Epidemic algorithms:
These are a class of algorithms that strive to disseminate
existing information and overcome reliability and scalability problems.
Dissemination protocols are hampered by scalability problems and there is
usually a tradeoff between reliability and scalability. They are applicable to use cases where the
scale is to the tune of millions of nodes and without any real-time information
dissemination is not required.
The term epidemics pertains to the spread of disease or
infection in terms of populations of individuals and the rate of change. It
starts from an individual and spreads by transmission. The goal of these
protocols is to spread the update as fast and completely as possible.
There are two styles of epidemic protocols. The first is
Anti-entropy and the second is Rumor-mongering.
In Anti-entropy algorithms, each peer p periodically
contacts a random partner q selected from the current population. Then, p and q
engage in an information exchange protocol, where updates known to p but not to
q are transferred from p to q (push), or vice-versa (pull), or in
both-direction (push-pull).
In Rumor-mongering algorithms, peers are initially ignorant.

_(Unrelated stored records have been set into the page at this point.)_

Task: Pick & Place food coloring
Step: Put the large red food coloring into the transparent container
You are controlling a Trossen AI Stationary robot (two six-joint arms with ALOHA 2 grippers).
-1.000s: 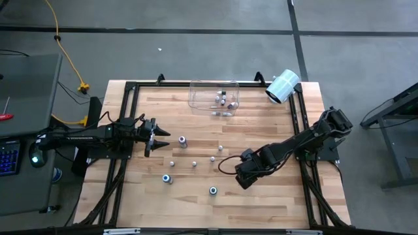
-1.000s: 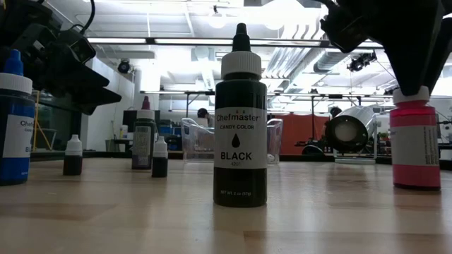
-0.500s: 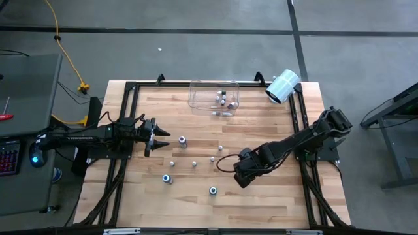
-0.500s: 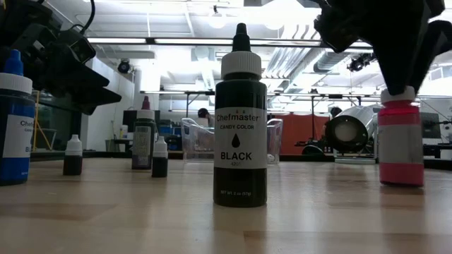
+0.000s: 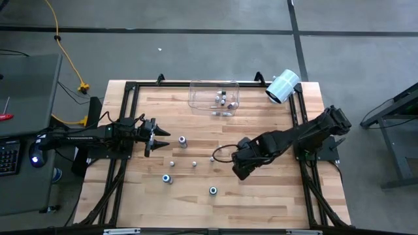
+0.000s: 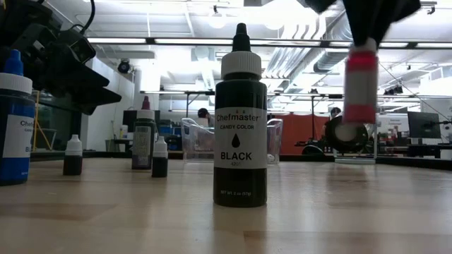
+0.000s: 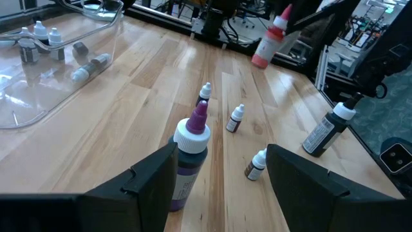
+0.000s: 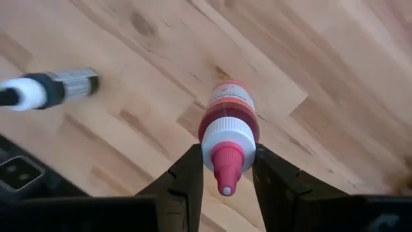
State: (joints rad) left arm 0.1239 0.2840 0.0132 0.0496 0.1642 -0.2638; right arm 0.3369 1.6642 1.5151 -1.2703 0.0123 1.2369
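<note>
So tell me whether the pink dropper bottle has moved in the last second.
Yes. The pink dropper bottle, gripped by the right hand, has lifted off the wooden table and shifted toward the upright black bottle in the low view.

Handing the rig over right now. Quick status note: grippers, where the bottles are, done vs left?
Right gripper: shut on the pink food coloring bottle, lifted clear of the table, gripped at the cap.
Left gripper: open, empty, waiting at the left side near the purple bottle.
Done: a few small bottles already lie in the clear plastic bin at the far edge.
Left: place the pink bottle in the bin, then collect those on the table: the black Chefmaster bottle, the blue bottle, the purple one and several small dropper bottles mid-table.
</note>
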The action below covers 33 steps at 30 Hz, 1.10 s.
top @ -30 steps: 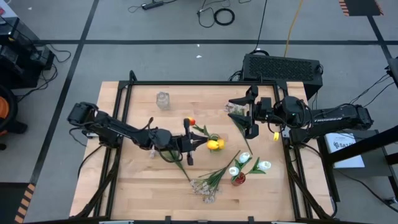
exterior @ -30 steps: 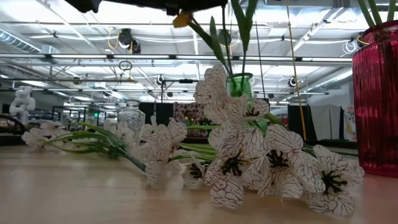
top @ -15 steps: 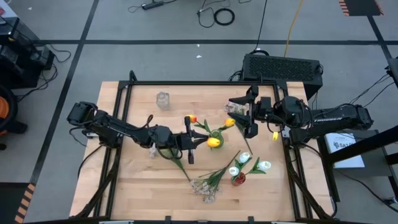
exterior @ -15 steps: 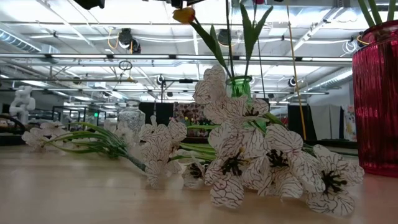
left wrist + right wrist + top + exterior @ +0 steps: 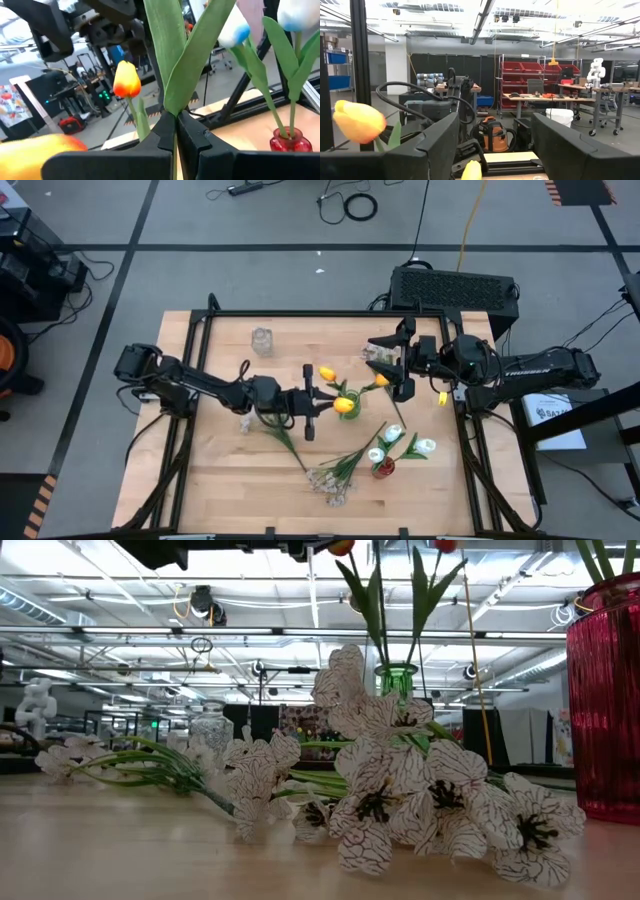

When an update is learned by a peer, it becomes a hot rumour. When a peer holds
a hot rumour, it periodically chooses a random peer from the current population
and sends (pushes) the rumor to it. Eventually, a node will lose interest in
spreading the rumor. There are different modes for these operations. The loss
of interest can be explained by a counter analogy where one loses interest
after k contacts or by a coin or random analogy where one loses interest with a
probability of 1/k. Also, one can lose interest as feedback versus blind mode.
One loses interest in Feedback mode only if the recipient knows the rumor and
one loses interest in blind mode regardless of the recipient.
The reason that epidemic protocols scale is that the
participants’ load is independent of size and information spreads in log(system
size) time. With such fast scaling, they find usage in aggregations, membership
management and topology management.
The design space for such algorithms can be articulated in
the form of three axis for a 3D space. These axes are each for Peer Selection,
View Propagation, and View Selection.
Peer Selection increases with Rand method for uniform random selection
and Tail method for highest age. The View Propagation increases from algorithms
involving push mode to those involving push-pull mode. The View Selection
increases from Blind mode to Healer mode to Swapper mode.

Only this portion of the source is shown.